# Setup

You need to install `miniconda` which is a dependency manager for `python`. Go to this link to download the latest version: https://docs.anaconda.com/free/miniconda/

As as developer, it is common to use an Interactive Development Environment (IDE) to develop your code. We will use Microsoft VScode which you can download here: https://code.visualstudio.com/

# Programming Environment

Python is a general purpose programming language which can also be used for statistics and machine learning. The language is open sourced and free for personal, academic and commerical use. It is available on multiple platforms including Windows, Linux and MacOS. In recent years, Python has gained popularity and become one of the fastest growing programming languages in the world. In
this chapter, we will go through the basics of Python.

Visual Studio Code (VS Code) is a popular Integrated Development Environment (IDE) for the many programming languages. It is a very powerful editor which enables programmers to interact with the Python language. It is also free for personal and commercial use.

## Packages

Functionality in Python can be extended through packages. Most packages are opensourced with a few exceptions. They are published on community-maintained repositories such as [PyPi](https://pypi.org).

Python packages already installed can be listed using the terminal command `pip freeze`. This can be executed in VS Code using the maginc command box. It starts with the `%` symbol followed by your terminal command:

In [1]:
# List all existing packages
%pip freeze

asttokens==2.4.1
colorama==0.4.6
comm==0.2.2
contourpy==1.2.1
cycler==0.12.1
debugpy==1.8.1
decorator==5.1.1
exceptiongroup==1.2.1
executing==2.0.1
fonttools==4.52.4
ipykernel==6.29.4
ipython==8.24.0
jedi==0.19.1
joblib==1.4.2
jupyter_client==8.6.2
jupyter_core==5.7.2
kiwisolver==1.4.5
matplotlib==3.9.0
matplotlib-inline==0.1.7
nest-asyncio==1.6.0
numpy==1.26.4
packaging==24.0
pandas==2.2.2
parso==0.8.4
pillow==10.3.0
platformdirs==4.2.2
prompt_toolkit==3.0.45
psutil==5.9.8
pure-eval==0.2.2
Pygments==2.18.0
pyparsing==3.1.2
python-dateutil==2.9.0.post0
pytz==2024.1
pywin32==306
pyzmq==26.0.3
scikit-learn==1.5.0
scipy==1.13.1
six==1.16.0
stack-data==0.6.3
threadpoolctl==3.5.0
tornado==6.4
traitlets==5.14.3
typing_extensions==4.12.0
tzdata==2024.1
wcwidth==0.2.13
Note: you may need to restart the kernel to use updated packages.

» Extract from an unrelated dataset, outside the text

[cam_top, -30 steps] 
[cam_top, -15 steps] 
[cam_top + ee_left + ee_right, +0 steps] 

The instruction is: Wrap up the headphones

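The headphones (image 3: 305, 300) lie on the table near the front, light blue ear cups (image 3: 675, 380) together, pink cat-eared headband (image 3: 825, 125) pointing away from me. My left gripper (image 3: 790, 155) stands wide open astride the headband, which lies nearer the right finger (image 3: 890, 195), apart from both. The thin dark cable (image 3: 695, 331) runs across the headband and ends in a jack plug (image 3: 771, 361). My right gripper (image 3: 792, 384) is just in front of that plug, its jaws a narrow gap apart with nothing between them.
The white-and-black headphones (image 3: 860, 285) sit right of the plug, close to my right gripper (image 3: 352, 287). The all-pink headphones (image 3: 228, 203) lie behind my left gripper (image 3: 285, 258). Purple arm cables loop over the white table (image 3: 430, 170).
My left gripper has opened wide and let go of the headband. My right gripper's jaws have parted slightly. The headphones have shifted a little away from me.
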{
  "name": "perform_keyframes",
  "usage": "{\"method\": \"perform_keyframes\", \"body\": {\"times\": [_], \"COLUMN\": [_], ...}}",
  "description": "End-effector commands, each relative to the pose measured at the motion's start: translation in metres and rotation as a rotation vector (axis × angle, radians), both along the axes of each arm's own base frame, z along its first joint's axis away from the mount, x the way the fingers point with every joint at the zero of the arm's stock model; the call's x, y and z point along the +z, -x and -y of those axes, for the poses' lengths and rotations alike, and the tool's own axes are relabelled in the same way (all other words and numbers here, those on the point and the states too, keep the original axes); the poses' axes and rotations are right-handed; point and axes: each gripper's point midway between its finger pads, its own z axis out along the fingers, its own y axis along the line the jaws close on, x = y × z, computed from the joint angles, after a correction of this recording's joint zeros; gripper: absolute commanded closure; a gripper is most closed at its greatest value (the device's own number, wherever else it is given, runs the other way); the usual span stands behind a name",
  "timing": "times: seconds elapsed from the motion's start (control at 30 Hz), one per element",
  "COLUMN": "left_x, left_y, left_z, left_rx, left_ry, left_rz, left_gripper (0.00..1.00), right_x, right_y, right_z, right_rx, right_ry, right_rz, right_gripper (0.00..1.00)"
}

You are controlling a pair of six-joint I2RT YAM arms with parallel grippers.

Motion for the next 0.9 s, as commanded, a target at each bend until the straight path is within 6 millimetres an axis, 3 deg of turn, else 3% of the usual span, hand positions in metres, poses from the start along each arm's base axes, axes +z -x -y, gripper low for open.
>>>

To install new packages, simply use the `pip install` command. The following code chunk will install the `pandas` package which handles data frame manipulation in Python.

In [2]:
# Install the pandas package
%pip install pandas

Note: you may need to restart the kernel to use updated packages.


# Programming Concepts

In Python, values ares tored in variables. Users can assign value to variable using the `=` symbol. The `#` character is used for commenting.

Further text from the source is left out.